Pictures in the data below are not part of the copy; transcribe everything else exactly.

--- START ---

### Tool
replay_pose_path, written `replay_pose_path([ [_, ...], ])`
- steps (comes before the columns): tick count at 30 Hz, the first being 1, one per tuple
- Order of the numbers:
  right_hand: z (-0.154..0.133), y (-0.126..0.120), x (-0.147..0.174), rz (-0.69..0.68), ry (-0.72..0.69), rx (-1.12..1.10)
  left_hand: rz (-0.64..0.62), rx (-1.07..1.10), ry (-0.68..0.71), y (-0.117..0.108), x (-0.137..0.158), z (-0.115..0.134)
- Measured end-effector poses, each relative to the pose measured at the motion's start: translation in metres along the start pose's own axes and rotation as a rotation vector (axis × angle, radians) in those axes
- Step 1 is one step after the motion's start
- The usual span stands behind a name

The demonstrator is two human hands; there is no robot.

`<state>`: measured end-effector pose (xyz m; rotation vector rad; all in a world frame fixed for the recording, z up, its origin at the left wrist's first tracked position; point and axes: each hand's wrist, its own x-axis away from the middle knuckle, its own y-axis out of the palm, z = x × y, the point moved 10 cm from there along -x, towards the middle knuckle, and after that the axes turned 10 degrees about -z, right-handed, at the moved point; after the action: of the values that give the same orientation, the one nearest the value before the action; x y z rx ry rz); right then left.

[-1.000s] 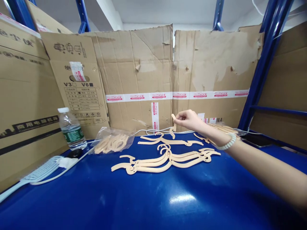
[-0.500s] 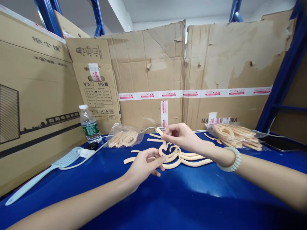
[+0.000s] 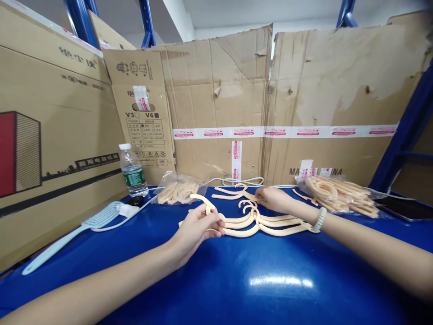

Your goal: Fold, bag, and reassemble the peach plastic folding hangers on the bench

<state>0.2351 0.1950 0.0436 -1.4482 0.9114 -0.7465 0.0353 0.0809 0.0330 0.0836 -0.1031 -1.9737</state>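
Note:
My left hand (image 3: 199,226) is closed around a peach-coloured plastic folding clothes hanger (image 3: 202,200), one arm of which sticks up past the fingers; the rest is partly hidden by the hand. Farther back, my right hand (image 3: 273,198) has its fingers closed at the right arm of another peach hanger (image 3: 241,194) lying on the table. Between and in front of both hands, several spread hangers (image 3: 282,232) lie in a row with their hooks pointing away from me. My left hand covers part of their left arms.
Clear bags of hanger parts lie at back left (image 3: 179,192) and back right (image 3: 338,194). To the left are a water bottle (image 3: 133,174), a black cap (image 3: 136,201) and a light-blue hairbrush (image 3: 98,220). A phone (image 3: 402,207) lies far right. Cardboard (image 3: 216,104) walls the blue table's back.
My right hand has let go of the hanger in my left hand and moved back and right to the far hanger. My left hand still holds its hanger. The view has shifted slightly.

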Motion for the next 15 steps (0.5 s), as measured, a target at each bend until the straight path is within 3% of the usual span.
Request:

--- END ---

REPLY =
### Tool
replay_pose_path, written `replay_pose_path([ [_, ...], ])`
- steps (comes before the columns): tick count at 30 Hz, the first being 1, one per tuple
- Order of the numbers:
  right_hand: z (-0.154..0.133), y (-0.126..0.120), x (-0.147..0.174), rz (-0.69..0.68), ry (-0.72..0.69), rx (-1.12..1.10)
  left_hand: rz (-0.64..0.62), rx (-1.07..1.10), ry (-0.68..0.71), y (-0.117..0.108), x (-0.137..0.158), z (-0.115..0.134)
- Measured end-effector poses, each relative to the pose measured at the motion's start: translation in metres along the start pose's own axes and rotation as a rotation vector (axis × angle, radians) in those axes
- Step 1 is one step after the motion's start
- The usual span stands behind a name

The demonstrator is two human hands; there is no robot.

`<state>`: measured end-effector pose (xyz m; rotation vector rad; all in a world frame fixed for the recording, z up, its origin at the left wrist's first tracked position; point and axes: each hand's wrist, its own x-axis away from the middle knuckle, its own y-axis out of the palm, z = x × y, the point moved 10 cm from there along -x, towards the middle knuckle, and after that the axes turned 10 degrees about -z, right-handed, at the moved point; after the action: of the values that give the same orientation, the one nearest the value before the action; x y z rx ry rz); right then left.

[-1.000s] 
[-0.500s] 
[+0.000s] 

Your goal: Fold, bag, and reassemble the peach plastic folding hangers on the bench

<state>0.2351 0.1950 0.0436 -1.4482 0.9114 -0.7465 0.0353 0.0809 0.0330 0.0836 -0.1031 -1.9737</state>
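Note:
My left hand (image 3: 199,226) is closed around a peach-coloured plastic folding clothes hanger (image 3: 202,200), one arm of which sticks up past the fingers; the rest is partly hidden by the hand. Farther back, my right hand (image 3: 273,198) has its fingers closed at the right arm of another peach hanger (image 3: 241,194) lying on the table. Between and in front of both hands, several spread hangers (image 3: 282,232) lie in a row with their hooks pointing away from me. My left hand covers part of their left arms.
Clear bags of hanger parts lie at back left (image 3: 179,192) and back right (image 3: 338,194). To the left are a water bottle (image 3: 133,174), a black cap (image 3: 136,201) and a light-blue hairbrush (image 3: 98,220). A phone (image 3: 402,207) lies far right. Cardboard (image 3: 216,104) walls the blue table's back.
My right hand has let go of the hanger in my left hand and moved back and right to the far hanger. My left hand still holds its hanger. The view has shifted slightly.
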
Motion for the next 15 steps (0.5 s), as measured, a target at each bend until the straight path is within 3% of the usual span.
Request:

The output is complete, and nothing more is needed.